Bassine de Sainte-Soline : enquête ouverte après la violente agression d’un militant dans les Deux-Sèvres

Activists construct an encampment during a protest called by the collective
PASCAL LACHENAUD / AFP Activists construct an encampment during a protest called by the collective "Bassines Non Merci" against the "basins" near the construction site of a new water reserve for agricultural irrigation, in Sainte-Soline, western France, on October 30, 2022. - The Sainte-Soline reserve is the second of 16 replacement reserves, at the heart of a project drawn up by a group of 400 farmers united in the Coop de l'eau, to "reduce summer withdrawals by 70%", in this region which is still experiencing irrigation restrictions after an extraordinary summer drought. Opponents denounce "megabasins" reserved for large cereal farms geared towards export and defend the implementation of other measures to better share and preserve water - agroecology, change of crops, return to grasslands, etc. (Photo by PASCAL LACHENAUD / AFP)

SAINTE-SOLINE - Après la violente agression d’un militant « antibassines » le 18 novembre dernier dans les Deux-Sèvres, une enquête a été ouverte par le ministère public, a annoncé à l’AFP le procureur de Niort, Julien Wattebled.

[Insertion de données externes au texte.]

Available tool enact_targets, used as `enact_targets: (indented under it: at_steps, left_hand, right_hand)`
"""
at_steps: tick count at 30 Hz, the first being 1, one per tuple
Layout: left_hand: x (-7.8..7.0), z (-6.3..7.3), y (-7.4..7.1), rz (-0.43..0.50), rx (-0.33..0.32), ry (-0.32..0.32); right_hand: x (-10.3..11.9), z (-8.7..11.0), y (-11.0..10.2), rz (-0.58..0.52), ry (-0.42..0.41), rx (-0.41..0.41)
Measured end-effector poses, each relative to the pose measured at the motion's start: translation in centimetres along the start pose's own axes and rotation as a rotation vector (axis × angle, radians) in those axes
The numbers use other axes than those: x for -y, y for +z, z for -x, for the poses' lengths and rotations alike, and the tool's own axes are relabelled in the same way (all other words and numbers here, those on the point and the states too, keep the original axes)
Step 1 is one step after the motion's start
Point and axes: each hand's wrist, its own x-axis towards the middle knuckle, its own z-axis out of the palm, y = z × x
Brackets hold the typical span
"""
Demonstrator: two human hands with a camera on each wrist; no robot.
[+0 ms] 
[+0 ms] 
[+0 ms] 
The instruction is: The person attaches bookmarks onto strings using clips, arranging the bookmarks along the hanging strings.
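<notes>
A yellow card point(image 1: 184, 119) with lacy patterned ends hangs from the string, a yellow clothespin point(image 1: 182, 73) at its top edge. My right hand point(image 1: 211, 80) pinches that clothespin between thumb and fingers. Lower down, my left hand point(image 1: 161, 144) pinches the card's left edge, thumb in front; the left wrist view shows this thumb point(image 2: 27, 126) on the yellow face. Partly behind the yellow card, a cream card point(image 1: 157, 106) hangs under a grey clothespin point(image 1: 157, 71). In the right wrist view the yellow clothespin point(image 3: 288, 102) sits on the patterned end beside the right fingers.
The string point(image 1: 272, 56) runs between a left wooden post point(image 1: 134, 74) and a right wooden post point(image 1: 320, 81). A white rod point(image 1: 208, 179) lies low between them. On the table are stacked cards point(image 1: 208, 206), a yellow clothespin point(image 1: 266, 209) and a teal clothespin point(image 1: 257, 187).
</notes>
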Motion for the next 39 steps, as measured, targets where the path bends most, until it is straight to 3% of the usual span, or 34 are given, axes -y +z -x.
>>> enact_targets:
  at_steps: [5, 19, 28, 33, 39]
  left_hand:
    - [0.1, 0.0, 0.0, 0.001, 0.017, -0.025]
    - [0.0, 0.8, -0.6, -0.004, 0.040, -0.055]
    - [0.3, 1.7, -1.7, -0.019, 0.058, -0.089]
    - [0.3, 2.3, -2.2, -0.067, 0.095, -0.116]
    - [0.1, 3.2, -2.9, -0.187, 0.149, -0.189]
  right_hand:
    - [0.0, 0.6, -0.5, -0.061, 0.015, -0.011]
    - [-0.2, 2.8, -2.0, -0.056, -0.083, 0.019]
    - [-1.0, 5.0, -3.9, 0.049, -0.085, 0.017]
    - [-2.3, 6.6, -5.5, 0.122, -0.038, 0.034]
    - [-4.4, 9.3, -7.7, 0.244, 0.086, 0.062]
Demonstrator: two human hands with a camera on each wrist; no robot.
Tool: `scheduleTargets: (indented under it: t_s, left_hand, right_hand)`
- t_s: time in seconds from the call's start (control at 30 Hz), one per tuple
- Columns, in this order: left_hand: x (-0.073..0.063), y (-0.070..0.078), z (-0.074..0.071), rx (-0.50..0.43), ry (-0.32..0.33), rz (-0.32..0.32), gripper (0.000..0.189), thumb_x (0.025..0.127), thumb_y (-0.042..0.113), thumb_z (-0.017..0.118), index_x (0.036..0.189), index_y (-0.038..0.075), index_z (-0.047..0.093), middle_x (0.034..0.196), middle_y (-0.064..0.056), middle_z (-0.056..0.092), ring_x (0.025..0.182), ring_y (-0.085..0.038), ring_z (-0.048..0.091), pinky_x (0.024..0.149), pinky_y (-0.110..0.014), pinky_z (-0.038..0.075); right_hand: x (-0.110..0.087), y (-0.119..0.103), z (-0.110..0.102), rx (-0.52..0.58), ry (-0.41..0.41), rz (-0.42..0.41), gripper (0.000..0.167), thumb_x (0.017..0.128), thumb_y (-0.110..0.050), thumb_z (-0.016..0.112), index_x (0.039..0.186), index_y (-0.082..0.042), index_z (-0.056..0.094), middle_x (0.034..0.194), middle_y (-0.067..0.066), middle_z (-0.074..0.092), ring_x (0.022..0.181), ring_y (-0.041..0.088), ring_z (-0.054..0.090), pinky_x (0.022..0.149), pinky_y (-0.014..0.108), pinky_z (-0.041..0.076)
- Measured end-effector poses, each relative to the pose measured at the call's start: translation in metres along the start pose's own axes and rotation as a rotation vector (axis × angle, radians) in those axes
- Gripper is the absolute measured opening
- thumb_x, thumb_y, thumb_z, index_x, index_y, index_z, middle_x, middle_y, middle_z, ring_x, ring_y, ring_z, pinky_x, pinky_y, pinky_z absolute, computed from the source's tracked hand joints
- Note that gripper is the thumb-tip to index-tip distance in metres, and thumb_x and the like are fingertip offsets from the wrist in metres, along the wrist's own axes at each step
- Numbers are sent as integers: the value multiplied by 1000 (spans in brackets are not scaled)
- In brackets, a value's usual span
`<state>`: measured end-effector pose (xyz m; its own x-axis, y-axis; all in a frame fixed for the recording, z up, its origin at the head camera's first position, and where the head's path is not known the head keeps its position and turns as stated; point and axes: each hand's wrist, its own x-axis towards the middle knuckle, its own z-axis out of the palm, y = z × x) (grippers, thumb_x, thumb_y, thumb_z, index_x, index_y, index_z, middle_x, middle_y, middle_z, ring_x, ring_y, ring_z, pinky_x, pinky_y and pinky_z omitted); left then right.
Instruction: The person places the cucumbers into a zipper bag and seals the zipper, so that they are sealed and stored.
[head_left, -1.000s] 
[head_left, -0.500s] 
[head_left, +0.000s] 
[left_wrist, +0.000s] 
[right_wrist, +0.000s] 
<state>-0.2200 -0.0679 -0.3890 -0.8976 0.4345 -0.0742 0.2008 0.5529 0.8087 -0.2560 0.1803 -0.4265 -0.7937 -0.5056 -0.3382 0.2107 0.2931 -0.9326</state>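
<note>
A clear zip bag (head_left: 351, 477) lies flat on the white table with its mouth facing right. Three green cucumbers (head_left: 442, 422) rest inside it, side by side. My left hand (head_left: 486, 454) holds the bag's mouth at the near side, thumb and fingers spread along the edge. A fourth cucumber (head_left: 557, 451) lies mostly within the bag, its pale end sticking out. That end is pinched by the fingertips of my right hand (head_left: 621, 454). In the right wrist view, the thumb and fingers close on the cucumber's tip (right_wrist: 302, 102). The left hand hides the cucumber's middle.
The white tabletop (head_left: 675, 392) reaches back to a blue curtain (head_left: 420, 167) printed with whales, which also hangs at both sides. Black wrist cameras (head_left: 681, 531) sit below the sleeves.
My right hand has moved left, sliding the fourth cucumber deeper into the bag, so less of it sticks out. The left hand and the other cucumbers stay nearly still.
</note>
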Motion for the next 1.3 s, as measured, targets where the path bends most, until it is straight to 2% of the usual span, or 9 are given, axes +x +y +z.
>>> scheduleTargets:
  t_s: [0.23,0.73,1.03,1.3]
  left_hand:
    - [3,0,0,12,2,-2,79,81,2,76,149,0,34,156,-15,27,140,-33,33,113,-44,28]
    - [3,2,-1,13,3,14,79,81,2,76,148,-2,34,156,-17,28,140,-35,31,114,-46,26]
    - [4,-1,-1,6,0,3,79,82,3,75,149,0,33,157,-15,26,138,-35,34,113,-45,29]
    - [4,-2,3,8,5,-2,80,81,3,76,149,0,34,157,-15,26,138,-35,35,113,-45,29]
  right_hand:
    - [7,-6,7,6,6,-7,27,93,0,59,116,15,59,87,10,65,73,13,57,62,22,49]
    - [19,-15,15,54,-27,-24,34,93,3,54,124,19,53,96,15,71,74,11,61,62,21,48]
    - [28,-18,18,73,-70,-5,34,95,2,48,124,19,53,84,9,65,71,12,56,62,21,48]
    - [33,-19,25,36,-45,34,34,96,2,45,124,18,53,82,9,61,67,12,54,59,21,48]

D’après un communiqué du collectif « Bassines non merci », dont est membre la victime, une plainte a été déposée jeudi auprès de la gendarmerie de Melle. Selon les militants, l’homme a été agressé à son domicile de Périgné par deux hommes qui lui ont infligé des blessures multiples, l’ont insulté et ont tenté de rentrer par effraction dans son domicile.

Il a « été roué de coups sur tout le corps et insulté en des termes qui ne laissent aucune ambiguïté quant aux motivations réelles de ses agresseurs : “Enculé d’écolo de merde”, “On te pisse dessus”, “Il est beau l’antibassine” », écrit le collectif. Hospitalisée, la victime s’est vue délivrer une incapacité totale de travail (ITT) de 15 jours.

« Une limite grave a été franchie »

D’après le communiqué, cet homme est le neveu d’un des porte-parole de « Bassines Non Merci », Julien Le Guet, « menacé lui-même à différentes reprises ».

« Dans un contexte où le gouvernement encourage les tensions par ses déclarations irresponsables sur ceux qui défendent l’eau et son partage, considèrent les militants. Et même si de nombreuses questions demeurent à ce stade quant aux auteurs précis des faits et à leur mobile, il est clair qu’une limite grave a été franchie avec cette agression », appuient-ils encore.

Depuis plusieurs semaines, des centaines de militants s’opposent à la construction de méga bassines à Sainte-Soline dans les Deux-Sèvres. Ils ont depuis été fortement réprimés par le ministère de l’Intérieur, qui refuse qu’une Zone à défendre (ZAD) ne bloque durablement le projet, à l’image de celle de Notre-Dame-des-Landes.

Le ministre Gérald Darmanin a notamment dénoncé « l’écoterrorisme » dont ont fait preuve, à ses yeux une partie des manifestants. Depuis, le chantier a pu reprendre sous haute protection policière.